As part of its increasingly aggressive drive to achieve growth, the Coalition Government have introduced the Growth and Infrastructure Bill (G&I Bill) to Parliament. Slotted in to the gap left behind by the Lords Reform Bill, the G&I Bill feels somewhat shoehorned into Parliament and is now being pushed through at pace.
As the Localism Bill made its way through Parliament we were all fully engaged with the process. In comparison, this new bill seems to be sneaking its way through with its second reading due today. This Bill appears to be at odds with the Localism Act, placing economic interests before both local people and the environment. While it doesn’t mention ancient woodland directly, we feel the direction of travel poses a very real threat.

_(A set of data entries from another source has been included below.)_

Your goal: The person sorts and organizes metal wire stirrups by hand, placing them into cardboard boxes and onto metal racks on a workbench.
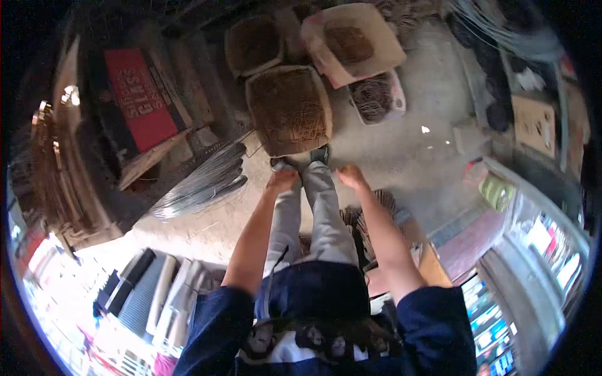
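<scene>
- Well, the open box [251,116] sits on the floor just beyond the feet, with a loose pile of thin brown strands [302,120] inside, thickest towards its near right part.
- From the left hand [284,180] the box lies almost straight ahead; from the right hand [351,177] it lies ahead and to the left. In this view the left hand is nearer.
- The box looks slightly longer front to back than side to side, so its long axis runs roughly away from the body.
- Both arms reach forward and down, one on either side of the legs [323,213], hands apart.
- The left hand seems curled, but blur hides whether it is closed or holding anything. The right hand looks bent inward, with a small yellowish spot at the fingers; I cannot tell its grip either.
- Left of the legs, a grey bundle of wire [204,182] slants across the floor.
- Beyond the box, to the right, stand a large pale container [390,47] and a smaller bin [399,94] of dark pieces.
</scene>
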Motion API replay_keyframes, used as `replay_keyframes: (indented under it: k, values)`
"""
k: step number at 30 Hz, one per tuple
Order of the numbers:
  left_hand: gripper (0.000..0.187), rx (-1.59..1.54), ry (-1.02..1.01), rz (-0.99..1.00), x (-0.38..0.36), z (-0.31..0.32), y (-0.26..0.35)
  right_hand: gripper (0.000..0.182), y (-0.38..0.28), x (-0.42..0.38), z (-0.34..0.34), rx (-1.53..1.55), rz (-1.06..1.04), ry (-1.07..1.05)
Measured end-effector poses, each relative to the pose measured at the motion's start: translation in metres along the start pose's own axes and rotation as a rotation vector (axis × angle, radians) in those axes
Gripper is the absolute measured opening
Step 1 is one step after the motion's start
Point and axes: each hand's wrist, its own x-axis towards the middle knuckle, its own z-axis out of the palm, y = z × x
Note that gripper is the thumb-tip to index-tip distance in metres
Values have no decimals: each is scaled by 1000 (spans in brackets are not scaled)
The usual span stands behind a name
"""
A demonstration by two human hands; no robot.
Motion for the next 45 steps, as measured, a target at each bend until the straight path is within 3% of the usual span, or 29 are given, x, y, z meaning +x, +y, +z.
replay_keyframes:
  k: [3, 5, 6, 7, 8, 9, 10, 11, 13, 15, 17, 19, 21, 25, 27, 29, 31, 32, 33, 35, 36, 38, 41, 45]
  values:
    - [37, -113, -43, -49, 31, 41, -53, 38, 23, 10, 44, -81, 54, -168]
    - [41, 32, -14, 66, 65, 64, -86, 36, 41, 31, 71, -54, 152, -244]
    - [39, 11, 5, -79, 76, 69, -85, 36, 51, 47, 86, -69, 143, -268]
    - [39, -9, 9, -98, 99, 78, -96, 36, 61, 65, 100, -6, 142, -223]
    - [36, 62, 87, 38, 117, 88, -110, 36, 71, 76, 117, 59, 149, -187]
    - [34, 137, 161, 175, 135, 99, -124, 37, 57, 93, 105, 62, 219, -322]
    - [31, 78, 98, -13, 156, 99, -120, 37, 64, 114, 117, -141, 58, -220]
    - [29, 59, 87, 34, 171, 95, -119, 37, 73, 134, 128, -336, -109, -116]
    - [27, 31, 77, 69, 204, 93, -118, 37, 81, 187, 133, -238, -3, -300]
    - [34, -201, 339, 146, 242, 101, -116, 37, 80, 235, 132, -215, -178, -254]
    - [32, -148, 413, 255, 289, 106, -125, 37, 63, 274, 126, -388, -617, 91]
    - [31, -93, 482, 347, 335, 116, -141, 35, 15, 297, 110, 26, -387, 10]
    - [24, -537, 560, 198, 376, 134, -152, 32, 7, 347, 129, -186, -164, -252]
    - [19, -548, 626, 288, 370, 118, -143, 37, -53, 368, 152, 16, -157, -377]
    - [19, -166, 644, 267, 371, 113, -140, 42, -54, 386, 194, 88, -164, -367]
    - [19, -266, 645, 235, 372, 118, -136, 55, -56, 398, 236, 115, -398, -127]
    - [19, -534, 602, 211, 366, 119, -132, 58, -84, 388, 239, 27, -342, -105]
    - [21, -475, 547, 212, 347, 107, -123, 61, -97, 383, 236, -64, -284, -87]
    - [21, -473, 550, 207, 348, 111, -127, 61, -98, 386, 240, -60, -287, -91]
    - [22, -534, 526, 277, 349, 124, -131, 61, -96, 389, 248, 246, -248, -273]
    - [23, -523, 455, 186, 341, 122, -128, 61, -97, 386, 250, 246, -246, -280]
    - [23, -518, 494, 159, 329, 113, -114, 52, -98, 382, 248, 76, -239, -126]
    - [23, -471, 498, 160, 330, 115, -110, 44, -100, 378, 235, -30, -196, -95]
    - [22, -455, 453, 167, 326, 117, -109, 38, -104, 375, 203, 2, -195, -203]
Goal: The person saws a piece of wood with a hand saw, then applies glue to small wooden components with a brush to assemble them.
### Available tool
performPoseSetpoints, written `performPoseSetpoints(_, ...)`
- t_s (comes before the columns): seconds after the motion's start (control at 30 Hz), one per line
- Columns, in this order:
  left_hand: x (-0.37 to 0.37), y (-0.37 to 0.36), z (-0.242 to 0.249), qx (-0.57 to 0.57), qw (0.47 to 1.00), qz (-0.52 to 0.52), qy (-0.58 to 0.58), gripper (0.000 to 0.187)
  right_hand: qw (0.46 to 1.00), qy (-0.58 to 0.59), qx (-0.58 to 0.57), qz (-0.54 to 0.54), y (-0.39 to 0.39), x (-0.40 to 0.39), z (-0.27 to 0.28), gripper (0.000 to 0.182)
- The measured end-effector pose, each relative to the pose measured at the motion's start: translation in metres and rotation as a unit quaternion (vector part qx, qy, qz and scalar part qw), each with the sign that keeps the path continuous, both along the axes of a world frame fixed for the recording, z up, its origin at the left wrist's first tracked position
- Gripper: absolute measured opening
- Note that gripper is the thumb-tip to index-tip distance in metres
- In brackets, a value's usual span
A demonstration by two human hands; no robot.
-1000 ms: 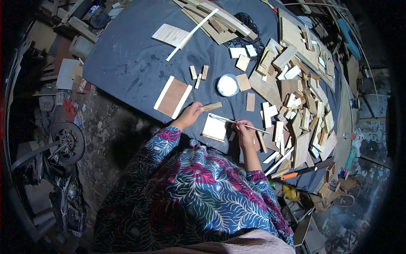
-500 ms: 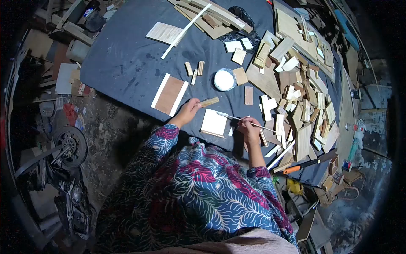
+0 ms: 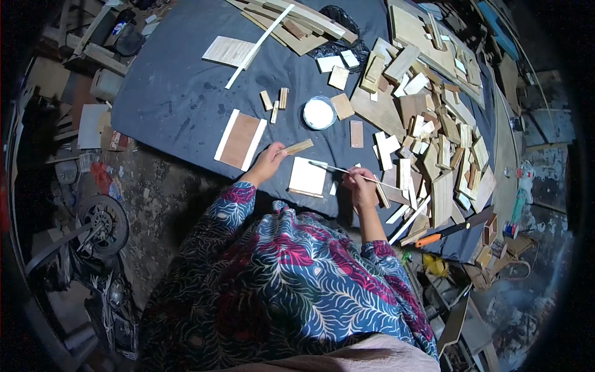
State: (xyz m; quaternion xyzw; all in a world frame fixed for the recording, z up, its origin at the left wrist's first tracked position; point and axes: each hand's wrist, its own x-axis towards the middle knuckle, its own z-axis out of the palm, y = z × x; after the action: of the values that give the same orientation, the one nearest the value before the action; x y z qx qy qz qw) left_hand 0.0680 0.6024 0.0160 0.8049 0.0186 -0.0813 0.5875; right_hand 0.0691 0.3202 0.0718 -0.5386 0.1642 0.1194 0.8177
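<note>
Flat, squarish white panel [image 3: 307, 178] on wrinkly dark cloth [image 3: 186, 115], with a skinny brush [image 3: 338, 168] over its top edge, pinched in the fingers of the right hand [image 3: 362, 188]. Left hand [image 3: 268, 163] has its fingers closed on a slim wood strip [image 3: 300, 146]; beyond that, a round white-filled tub [image 3: 319, 114] and blocky offcuts [image 3: 444, 162].

The 2 arms [image 3: 373, 226] are extended forward, hands held apart — the left hand [image 3: 268, 162] is closed in a pinch, the right hand [image 3: 362, 188] gripped with fingers [image 3: 354, 176] curled.
</note>
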Motion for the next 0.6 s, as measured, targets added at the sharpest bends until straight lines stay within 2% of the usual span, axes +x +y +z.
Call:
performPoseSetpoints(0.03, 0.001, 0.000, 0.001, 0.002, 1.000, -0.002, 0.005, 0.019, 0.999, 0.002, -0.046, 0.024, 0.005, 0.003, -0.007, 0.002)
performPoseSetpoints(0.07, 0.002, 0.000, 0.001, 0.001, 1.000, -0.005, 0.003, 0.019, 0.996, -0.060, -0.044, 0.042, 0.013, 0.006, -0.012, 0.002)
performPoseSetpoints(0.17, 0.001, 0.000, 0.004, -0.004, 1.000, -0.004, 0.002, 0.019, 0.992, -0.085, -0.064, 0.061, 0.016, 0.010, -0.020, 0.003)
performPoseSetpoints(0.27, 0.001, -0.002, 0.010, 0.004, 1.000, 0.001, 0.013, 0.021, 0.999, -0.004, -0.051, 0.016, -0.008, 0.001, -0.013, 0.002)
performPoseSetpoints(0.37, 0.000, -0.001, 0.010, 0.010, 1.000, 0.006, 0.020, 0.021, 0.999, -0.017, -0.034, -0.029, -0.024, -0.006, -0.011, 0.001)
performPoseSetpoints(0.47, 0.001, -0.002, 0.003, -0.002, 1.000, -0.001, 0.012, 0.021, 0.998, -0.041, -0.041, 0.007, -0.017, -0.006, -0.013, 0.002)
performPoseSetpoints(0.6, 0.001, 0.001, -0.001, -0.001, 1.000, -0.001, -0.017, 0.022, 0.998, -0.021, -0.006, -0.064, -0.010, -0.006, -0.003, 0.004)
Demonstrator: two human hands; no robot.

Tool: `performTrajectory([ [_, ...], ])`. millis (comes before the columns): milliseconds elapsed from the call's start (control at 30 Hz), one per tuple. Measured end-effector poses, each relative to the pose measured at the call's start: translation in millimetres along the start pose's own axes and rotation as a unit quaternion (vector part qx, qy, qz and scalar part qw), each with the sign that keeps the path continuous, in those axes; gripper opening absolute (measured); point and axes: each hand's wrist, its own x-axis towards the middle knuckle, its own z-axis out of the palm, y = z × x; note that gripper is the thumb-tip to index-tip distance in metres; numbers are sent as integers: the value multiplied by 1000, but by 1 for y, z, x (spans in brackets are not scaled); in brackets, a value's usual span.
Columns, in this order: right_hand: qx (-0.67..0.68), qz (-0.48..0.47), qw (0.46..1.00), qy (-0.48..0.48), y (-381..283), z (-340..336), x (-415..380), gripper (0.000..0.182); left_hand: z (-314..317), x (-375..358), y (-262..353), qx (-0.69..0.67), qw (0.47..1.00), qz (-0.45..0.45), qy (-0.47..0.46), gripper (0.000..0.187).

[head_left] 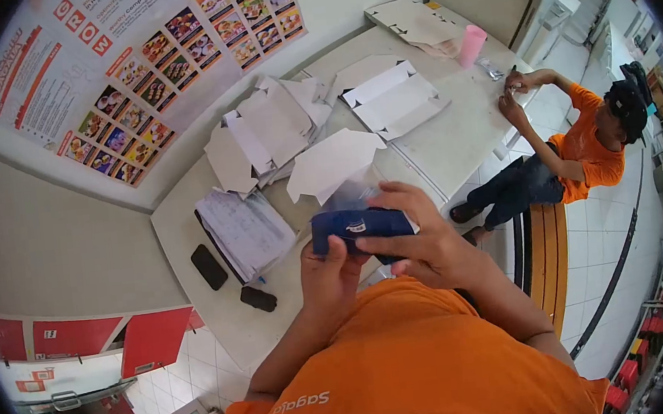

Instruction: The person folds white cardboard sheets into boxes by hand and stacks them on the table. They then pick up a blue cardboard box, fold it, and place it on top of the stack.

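Observation:
Close in front of my chest I hold a small dark blue box (337,226) with a white mark on its side. My left hand (327,275) grips its left end, thumb pressed on the near face. The fingers of my right hand (431,241) are bent around its right end, with one finger lying along the front. A sheet of clear plastic (350,195) shows behind the upper edge of the box. Just beyond it lies a flat white cardboard blank (335,160) on the table (284,211).
More folded cardboard blanks (272,125) are piled against the wall, with another (397,97) to their right. Papers (246,227), a black phone (209,267) and a small black case (258,299) lie at left. A person (581,143) sits at right near a pink cup (472,45).

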Motion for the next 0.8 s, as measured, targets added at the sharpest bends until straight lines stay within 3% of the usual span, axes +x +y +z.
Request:
performTrajectory([
  [133, 3, 5, 1000, -8, 4, 10, 0, 45, -4, -2, -3, -70, 997, -35, 2, 43],
  [333, 60, 108, 986, 111, 10, 35, -7, 43, 13, -8, -23, -13, 1000, 15, 1, 45],
  [400, 37, 2, 997, 64, 18, 29, -9, 45, 14, -3, -16, -31, 999, -3, 21, 45],
  [533, -44, -4, 998, 35, 14, 29, -15, 46, 12, 1, -12, -96, 990, -90, 47, 46],
  [567, 72, 57, 983, 159, 8, 43, -16, 47, 17, 1, -16, -95, 990, -90, 45, 46],
  [600, 187, 117, 935, 277, 5, 53, -17, 48, 26, 0, -23, -60, 995, -66, 37, 45],
  [633, 187, 116, 936, 276, 3, 57, -18, 48, 31, -3, -27, -25, 998, -40, 32, 44],
  [733, 96, 165, 935, 299, 1, 57, -20, 47, 22, -4, -33, 44, 999, 4, 1, 42],
  [800, -168, 67, 976, 124, 3, 42, -22, 47, 23, -5, -33, 39, 998, 12, 49, 39],
])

But what fireworks does this new act bring and what will go on the bonfire in its wake? Here are the elements that I think will have the most impact on the natural environment:
Speeding up the planning system…
- The 2008 Planning Act brought in the major infrastructure regime whereby major projects deemed to be of national significance are examined by the Planning Inspectorate and determined by the Secretary of State within a year. Currently this approach only covers nationally important infrastructure projects, such as airports and very large energy and waste developments. The G&I Bill will extend the remit of this process, but only defines this as far as “economically essential development, like manufacturing parks or big leisure parks”. Though in a speech the Planning Minister Nick Boles has indicated this could include science parks, industrial developments and minerals extraction. This will take power away from local people who want to protect their local environment.
- Local Planning Authorities (LPAs) that have a poor performance record in terms of time it takes them to reach decisions, and LPAs which are most often overruled at appeal, will be subject to special measures which would allow developers to bypass them and go straight to the Planning Inspectorate. Details of how these criteria will be judged have not however been made clear in the Bill so far, but it seems to me it will put increasing pressure on LPAs to rush decisions through, putting an increasing emphasis on quantity over quality.
- The Bill gives Mineral Planning Authorities (MPAs) greater discretion as to when they review Minerals Planning Permissions. The 1995 Environment Act currently determines that all minerals permissions should be reviewed every 15 years to ensure that all the attached conditions remain relevant and up to date. As you can imagine, with improving technologies there is always scope to minimise many of the impacts of mineral working such as noise, dust and vibration, and even conditions written only 15 years ago can seem very outdated. It also ensures that the best possible restoration scheme is progressed. To lose this opportunity to enhance environmental protection and improve the quality of life for residents near quarries for the sake of saving minerals operator’s money seems very short sighted.
- The Bill will also place a limit on the amount of information an LPA can request when an application is submitted, it must be judged to be reasonable. There is a real risk that ecological and arboricultural surveys may be the first to go if the LPA is under pressure to act quickly and there are no designated sites involved.
Facilitating new development…
- New rules will make it easier for landowners to prevent town and village green applications by allowing them to block other peoples applications. It will also end people’s right to apply to register a village green when there is a trigger event such as a planning application. We know this designation has been abused in the past and we knew it was coming, but what about the new ‘designated green space’ that the National Planning Policy Framework (NPPF) promised?
- The G&I Bill will also amend the regulations that restrict where telecommunications equipment can be installed. This will make it easier for operators to install equipment in National Parks and Areas of Outstanding Natural Beauty.
This is not supposed to be a definitive list; the G&I Bill covers many different things from employment law to investment in energy. This article just highlights some of the key planning points and illustrates what we believe to be an increased threat to natural environment as the dash for growth trumps other concerns. It seems to be a direct contradiction to the Localism Act. Instead of promoting local engagement and ‘people power’ it puts economic interests alone before the places that we all care about.